Services at St Albans, Wickham Terrace, Brisbane
Sunday 8 September, Nativity of Our Lady
Sunday 15 September, 13th Sunday after Trinity
Intent: Good works
Sunday 22 September, 14th Sunday after Trinity
Intent: Steadfast service
Our Lady, Church of the Immaculate Conception in Kanturk, Ireland
Keeping things local
I recently had the great pleasure of catching up with our Presiding Archbishop, William Downey. A fortuitous coming together of a conference in California related to my “day job” at the university and Archbishop William’s availability for a meeting meant that we could spend three days together.
I also celebrated at the LCC Church, Our Lady and All Angels, that Archbishop William regularly attends in Ojai, California. Here are William and I after the Eucharist on Sunday 4 August.
On the weekend I was in Ojai there were two terrible back-to-back instances of shootings in El Paso and Dayton, Ohio. The American nation was genuinely shaken and the expressions of grief and remorse expressed by all stratas of the society was visceral. Their dilemma, as in similar circumstances in the past, was, “What is there to stop these terrible, continuing events? What can we do?”

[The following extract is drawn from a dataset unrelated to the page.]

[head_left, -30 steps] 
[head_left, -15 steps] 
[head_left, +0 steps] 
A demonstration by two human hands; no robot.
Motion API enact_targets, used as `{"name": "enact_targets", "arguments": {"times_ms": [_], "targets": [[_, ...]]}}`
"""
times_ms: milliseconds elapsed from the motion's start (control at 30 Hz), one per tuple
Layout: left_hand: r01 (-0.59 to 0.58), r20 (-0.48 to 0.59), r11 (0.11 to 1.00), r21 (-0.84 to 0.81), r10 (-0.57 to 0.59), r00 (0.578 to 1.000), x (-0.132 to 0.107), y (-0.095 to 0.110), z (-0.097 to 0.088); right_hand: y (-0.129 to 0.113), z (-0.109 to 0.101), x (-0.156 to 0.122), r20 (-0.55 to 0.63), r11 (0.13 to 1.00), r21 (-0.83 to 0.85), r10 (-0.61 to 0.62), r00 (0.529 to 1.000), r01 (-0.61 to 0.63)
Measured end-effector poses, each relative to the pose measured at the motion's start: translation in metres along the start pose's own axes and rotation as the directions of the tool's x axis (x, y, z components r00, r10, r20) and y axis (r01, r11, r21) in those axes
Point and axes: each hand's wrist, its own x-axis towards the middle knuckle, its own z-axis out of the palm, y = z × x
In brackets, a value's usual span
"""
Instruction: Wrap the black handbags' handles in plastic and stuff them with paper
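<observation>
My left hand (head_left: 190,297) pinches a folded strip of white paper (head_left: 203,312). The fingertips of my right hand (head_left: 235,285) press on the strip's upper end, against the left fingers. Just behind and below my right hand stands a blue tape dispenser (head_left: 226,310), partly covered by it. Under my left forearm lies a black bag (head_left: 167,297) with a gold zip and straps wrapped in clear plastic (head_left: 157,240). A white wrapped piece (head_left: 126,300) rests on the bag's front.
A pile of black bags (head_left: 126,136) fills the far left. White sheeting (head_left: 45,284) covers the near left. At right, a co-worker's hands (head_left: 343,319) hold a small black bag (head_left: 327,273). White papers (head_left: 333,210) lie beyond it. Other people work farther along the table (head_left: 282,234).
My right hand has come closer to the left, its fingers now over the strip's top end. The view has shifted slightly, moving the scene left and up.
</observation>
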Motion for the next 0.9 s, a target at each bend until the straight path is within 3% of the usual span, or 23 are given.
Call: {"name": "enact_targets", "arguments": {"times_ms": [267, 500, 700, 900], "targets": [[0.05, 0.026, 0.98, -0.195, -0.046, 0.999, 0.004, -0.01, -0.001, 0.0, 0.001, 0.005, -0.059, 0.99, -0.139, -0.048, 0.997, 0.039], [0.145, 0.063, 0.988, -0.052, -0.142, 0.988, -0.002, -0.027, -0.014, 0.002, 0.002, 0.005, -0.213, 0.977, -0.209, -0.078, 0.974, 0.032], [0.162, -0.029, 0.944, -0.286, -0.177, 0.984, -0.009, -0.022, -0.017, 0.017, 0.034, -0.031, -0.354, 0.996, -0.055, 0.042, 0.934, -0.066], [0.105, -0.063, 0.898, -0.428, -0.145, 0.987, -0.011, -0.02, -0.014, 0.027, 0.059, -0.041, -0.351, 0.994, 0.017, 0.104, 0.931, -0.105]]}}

In a somewhat similar sense of an event capturing the Nation’s attention, I returned to Australia to read of the Pell judgement of 2-1 by the Victorian Court of Appeal against his appeal. This legal process was not about the crisis of the Roman Catholic Church in relation to sexual abuse of children in the wider sense, but specifically focused on whether Pell abused one child. These are big issues of importance to our Australian society with reverberations around the world, very similar in effect to the societal ramifications of the American shootings.
These are major issues. Within our families, communities and work places these topics generate many opinions, both considered and otherwise. But actually, at the basic individual level, unless we are directly and personally affected by these matters, they remain somewhat removed as we get on with coping with managing the complexities and difficulties of our own lives. Do we think we are “getting somewhere” (different for different people), are our spiritual journeys going the way we thought they would, who might be the best person to approach for assistance? These are likely to be our immediate, direct concerns, and 1000 similar others, across the human condition and experience.

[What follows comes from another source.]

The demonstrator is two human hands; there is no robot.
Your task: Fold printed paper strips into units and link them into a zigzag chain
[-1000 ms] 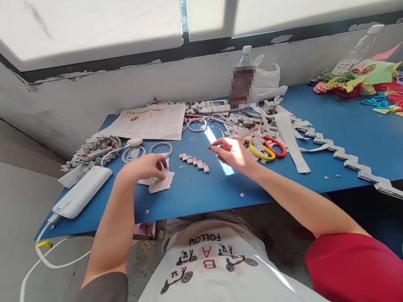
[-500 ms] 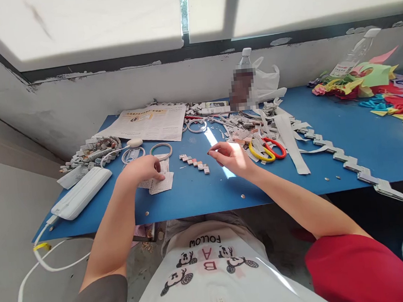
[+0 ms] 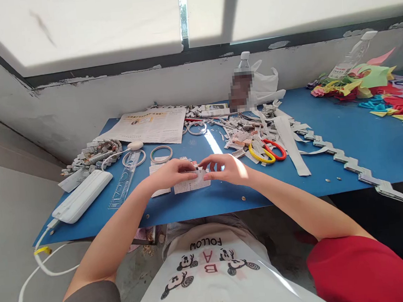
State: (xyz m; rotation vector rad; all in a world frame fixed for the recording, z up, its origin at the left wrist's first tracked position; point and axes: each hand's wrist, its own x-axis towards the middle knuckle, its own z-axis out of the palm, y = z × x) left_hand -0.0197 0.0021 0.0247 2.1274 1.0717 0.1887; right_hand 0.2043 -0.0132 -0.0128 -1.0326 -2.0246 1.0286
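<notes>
A small rectangular piece of newspaper (image 3: 192,185) is pinched by its upper edge between the thumb and fingers of my left hand (image 3: 175,173). From the other side, my right hand (image 3: 226,168) closes its thumb and fingertips on the paper's upper right corner. A stack of similar paper pieces (image 3: 159,192) lies left of the held one, partly behind my left hand. The short zigzag chain of folded paper (image 3: 194,163) is mostly hidden behind my fingers and the paper.
A clear ruler (image 3: 123,181), tape rings (image 3: 161,154) and a white power bank (image 3: 82,196) lie left. Scissors (image 3: 268,151) and paper scraps (image 3: 247,130) are right, beyond them a long folded chain (image 3: 346,159). Bottles (image 3: 241,84) and a newspaper sheet (image 3: 150,125) are behind.
My left hand has moved right from the stack, carrying one paper piece and uncovering the ruler. My right hand has shifted slightly left and down to meet the paper.
</notes>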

The British philosopher, Alain de Botton, a prolific and widely-read author, is founder of an organisation called “The School of Life”, with a successful YouTube channel, which helps people to lead more fulfilled lives. The general approach of The School of Life is to guide people towards emotional maturity and an appropriate level of self-awareness. The School encourages an individual walking this path to adopt a long view with regards to expectations in life and not to be drawn into quick fixes as suggested so often in popular self-help books.
A mental exercise which Alain de Botton suggests and which you may find useful is as follows:
He asks you to write down a big dream or aspiration that you have always had but have not yet brought to reality. This might be something like, “I want to go to the moon” or “I want to find a cure for cancer”, and so on. Then after you have expressed your really big dream, you are asked to look at your life and see if, realistically, you are putting things in place to turn your big dream into a reality. If you have no real plans in place, then you will probably have this big dream as a dominant desire in your daily life which you regularly return to when there is a quiet period in your day for reflection or daydreaming.
The realisation that Alain de Botton asks us to consider is this: if we have a dominant desire that we are not realistically working towards making a reality, then we will generally be restless and dissatisfied with our lives, because we always want what we desire and we want it right now. By recognising that this self-generated dissatisfaction is lowering our quality of life, we can turn off the process of wanting the big thing but not doing anything about it. We can re-calibrate. Not that we must stop “big dreaming” – just stop the unhelpful “big dreaming”.
Instead we can bring our thoughts, wants, desires back to playing out locally with those closest to us, our families and friends, our work colleagues, our communities. Success with dealing with “close in“ desires will bring more immediate contentment and lead, over a period, to a much more fulfilling life.
Worth trying? I think so.
May God’s peace dwell amongst us, lift up our hearts and encourage us to recall His blessings every day of our lives.